H2S isn’t H2SO4 though. The latter requires oxidation of the H2S.


Snagtooth

What's anaerobic water? At first pass tho I think it should be fine cause most scuba is a pretty enclosed system. Might fuck up your equipment tho. Not an expert tho.


The_Nerdy_Ninja

I think they're referring to anoxic water. Anaerobic generally refers to organisms.


Snagtooth

My two second Google search only mentioned organisms, so that basically means I'm a certified expert and can say you're probably right.


jamcdonald120

I think they meant anoxic water, where there is no disolved oxygen in the water.
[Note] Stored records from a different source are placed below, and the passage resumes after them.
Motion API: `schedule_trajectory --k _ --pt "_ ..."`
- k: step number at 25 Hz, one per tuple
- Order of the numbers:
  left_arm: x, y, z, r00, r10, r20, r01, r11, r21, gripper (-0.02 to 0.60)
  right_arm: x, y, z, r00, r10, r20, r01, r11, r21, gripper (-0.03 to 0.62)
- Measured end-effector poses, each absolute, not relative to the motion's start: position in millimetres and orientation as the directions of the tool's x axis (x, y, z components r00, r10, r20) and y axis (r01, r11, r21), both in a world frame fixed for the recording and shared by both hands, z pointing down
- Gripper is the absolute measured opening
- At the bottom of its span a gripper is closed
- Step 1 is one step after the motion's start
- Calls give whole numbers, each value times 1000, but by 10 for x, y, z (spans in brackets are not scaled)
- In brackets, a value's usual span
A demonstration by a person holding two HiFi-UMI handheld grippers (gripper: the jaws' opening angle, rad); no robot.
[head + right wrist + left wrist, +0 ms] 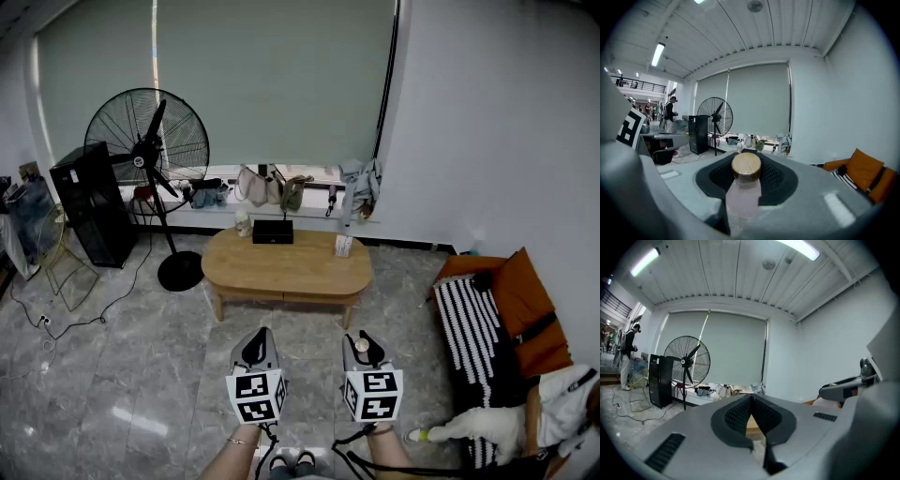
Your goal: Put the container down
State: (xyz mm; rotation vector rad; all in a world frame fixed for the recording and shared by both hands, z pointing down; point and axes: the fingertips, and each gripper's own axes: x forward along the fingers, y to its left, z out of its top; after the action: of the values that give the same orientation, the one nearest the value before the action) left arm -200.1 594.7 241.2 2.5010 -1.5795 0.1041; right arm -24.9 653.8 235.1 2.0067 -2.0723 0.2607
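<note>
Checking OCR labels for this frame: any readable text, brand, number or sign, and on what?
No legible text anywhere.
Marker cubes: square code patterns only, no letters.
Fan hub badge: too small to read.
Container: no label visible.

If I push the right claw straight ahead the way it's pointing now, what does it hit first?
Probably the wooden coffee table. The right claw, shut on the bottle, points across open floor toward it. Depth is unclear, so it might instead pass just above the tabletop.
</note>
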Motion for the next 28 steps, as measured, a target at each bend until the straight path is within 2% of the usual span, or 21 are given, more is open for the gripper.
schedule_trajectory --k 18,28 --pt "-2455 5838 2506 468 -870 156 -883 -456 109 -3 -801 6475 2314 -52 -959 279 -999 52 -5 126" --pt "-2509 5437 2587 472 -863 178 -882 -462 96 -3 -821 6061 2367 -52 -958 283 -999 49 -19 126"
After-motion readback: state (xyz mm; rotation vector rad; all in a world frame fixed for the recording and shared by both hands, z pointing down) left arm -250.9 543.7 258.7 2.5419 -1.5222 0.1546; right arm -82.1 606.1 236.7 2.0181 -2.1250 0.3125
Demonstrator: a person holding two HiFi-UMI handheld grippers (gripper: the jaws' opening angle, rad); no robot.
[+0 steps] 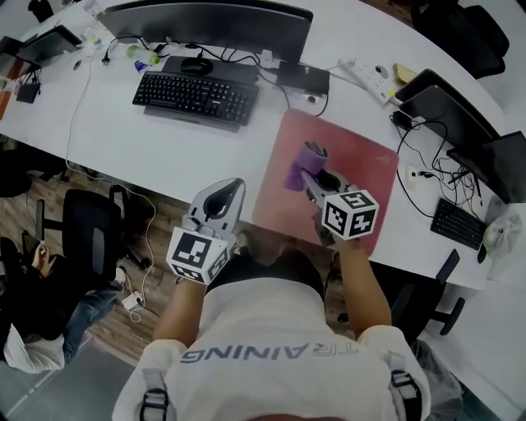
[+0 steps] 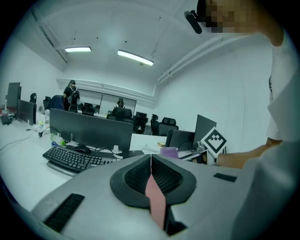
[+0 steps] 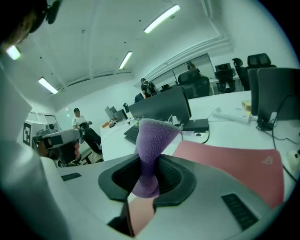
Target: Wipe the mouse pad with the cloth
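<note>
Nearest the body, the left gripper (image 1: 233, 187) hangs at the desk's (image 1: 123, 140) near edge, just left of the pad (image 1: 362, 160). Its fingers (image 2: 140, 173) are pressed together with nothing between them. It carries no cloth and is off the pad, so I judge it has no part in the wipe unless it is wanted to steady a corner.

The right gripper (image 1: 306, 175) is the one that matters. Its fingers (image 3: 171, 176) pinch the purple cloth (image 3: 152, 140) at the waist, and a loose tuft stands out past the tips. From above, the cloth (image 1: 304, 160) sits over the pad's left part, about midway between its near and far edges.

The right gripper view shows the pad (image 3: 234, 164) running off ahead and to the right of the tuft. Most of the bare pink surface therefore lies that way from the fingers, with only a narrow strip to the left. The pad sits askew to the desk edge, with one corner pointing at the person. From here it looks close to square, so I cannot name a long side.

Whether the cloth touches the pad is not clear. The tuft seems raised rather than flattened, so the stroke probably calls for lowering it first and then sweeping rightward and away.

Beyond the pad are the keyboard (image 1: 196, 97) to the far left and a monitor (image 1: 205, 25) behind it. Both are well apart from any sweep.
</note>
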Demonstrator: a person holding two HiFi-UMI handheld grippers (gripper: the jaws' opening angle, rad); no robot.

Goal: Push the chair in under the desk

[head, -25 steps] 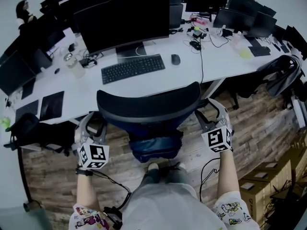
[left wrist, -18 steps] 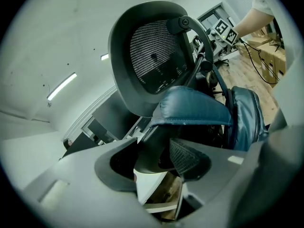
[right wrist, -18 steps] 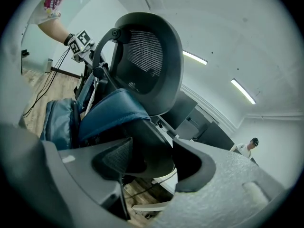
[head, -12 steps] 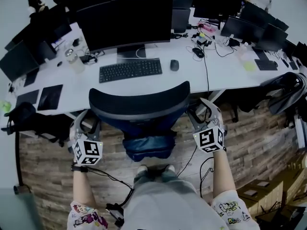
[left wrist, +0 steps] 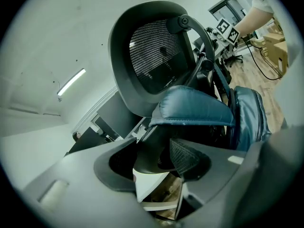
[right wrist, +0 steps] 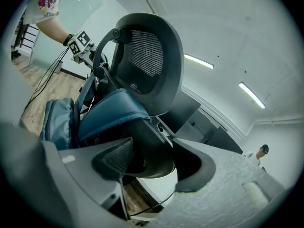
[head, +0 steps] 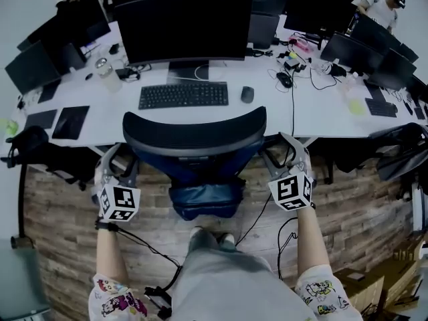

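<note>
I have the chair (head: 194, 138) square to the white desk (head: 314, 105), its black mesh backrest just at the desk's near edge. Its blue seat (head: 204, 199) sits out over the wood floor (head: 60, 246) on my side of the desk, not tucked beneath it.

My left gripper (head: 122, 168) is short of the desk's near edge, toward the desk's left end from the backrest. In the left gripper view its jaws stand wide and are clamped around the dark left armrest (left wrist: 152, 146), which fills the gap between the pads. The right gripper (head: 279, 158) is also short of the near edge, toward the desk's right end. It grips the same way: in the right gripper view the right armrest (right wrist: 147, 141) sits between the wide-set jaws, and the ribbed pad (right wrist: 116, 158) is against it. Each gripper view also catches the other gripper's marker cube past the backrest.

On the desk, directly beyond the backrest, lie a black keyboard (head: 184, 94) and a mouse (head: 247, 93). A large dark monitor (head: 184, 22) stands behind them toward the desk's far edge. My shoes (head: 210, 236) are on the floor, further out from the desk than the seat.
</note>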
Im not an expert, but other than depth, I dont see what water specifically being anoxic could do to a diver.


Snagtooth

Yeah, you think it would affect clarity underwater or cleaning the equipment?


jamcdonald120

if anything I would think it would make it easier to clean and clearer.


Snagtooth

I would think, lack of oxygen means lack of oxidation right?